▶ _WHAT TO WORK ON_
Scan the data beneath this task and copy each line that includes "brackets".

▶ _THE DATA_
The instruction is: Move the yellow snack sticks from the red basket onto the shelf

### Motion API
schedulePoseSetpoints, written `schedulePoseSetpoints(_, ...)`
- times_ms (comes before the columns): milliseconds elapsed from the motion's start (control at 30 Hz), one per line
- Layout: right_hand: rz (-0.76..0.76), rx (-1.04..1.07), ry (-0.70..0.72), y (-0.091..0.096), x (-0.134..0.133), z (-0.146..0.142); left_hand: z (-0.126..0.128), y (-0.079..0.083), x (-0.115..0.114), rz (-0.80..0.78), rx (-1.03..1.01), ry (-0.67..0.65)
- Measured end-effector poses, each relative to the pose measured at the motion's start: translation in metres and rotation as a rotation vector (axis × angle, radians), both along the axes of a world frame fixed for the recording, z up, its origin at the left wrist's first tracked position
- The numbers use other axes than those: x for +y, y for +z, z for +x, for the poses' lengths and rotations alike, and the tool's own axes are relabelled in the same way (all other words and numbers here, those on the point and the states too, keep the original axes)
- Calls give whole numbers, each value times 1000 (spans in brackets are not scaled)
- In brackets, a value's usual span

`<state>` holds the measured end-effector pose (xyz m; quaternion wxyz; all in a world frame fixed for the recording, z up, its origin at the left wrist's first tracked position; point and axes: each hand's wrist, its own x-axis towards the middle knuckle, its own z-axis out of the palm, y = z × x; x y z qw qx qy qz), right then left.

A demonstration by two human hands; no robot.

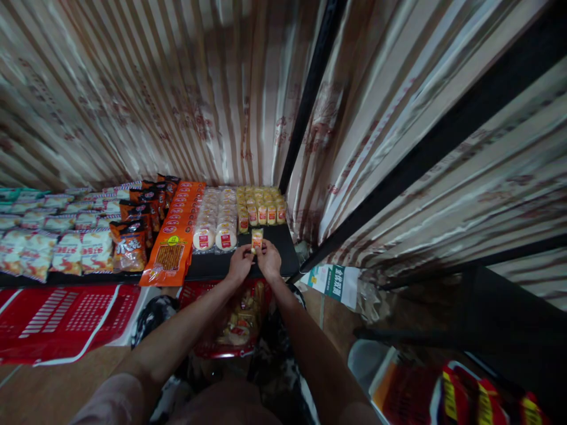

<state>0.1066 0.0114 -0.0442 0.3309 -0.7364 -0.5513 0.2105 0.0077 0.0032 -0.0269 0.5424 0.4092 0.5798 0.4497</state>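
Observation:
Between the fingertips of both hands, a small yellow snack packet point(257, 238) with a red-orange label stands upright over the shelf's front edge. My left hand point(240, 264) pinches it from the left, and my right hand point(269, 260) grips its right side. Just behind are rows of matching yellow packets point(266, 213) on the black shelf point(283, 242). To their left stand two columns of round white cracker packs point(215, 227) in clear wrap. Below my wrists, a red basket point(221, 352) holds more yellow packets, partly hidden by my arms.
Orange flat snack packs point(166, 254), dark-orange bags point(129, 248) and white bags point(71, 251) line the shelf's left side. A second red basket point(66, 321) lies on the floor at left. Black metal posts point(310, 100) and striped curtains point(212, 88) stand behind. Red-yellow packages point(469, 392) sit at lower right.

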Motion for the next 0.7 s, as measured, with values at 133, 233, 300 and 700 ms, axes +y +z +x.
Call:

▶ _RESPONSE_
- Calls give whole numbers, each value times 1000 (spans in brackets are not scaled)
- In brackets, a value's usual span

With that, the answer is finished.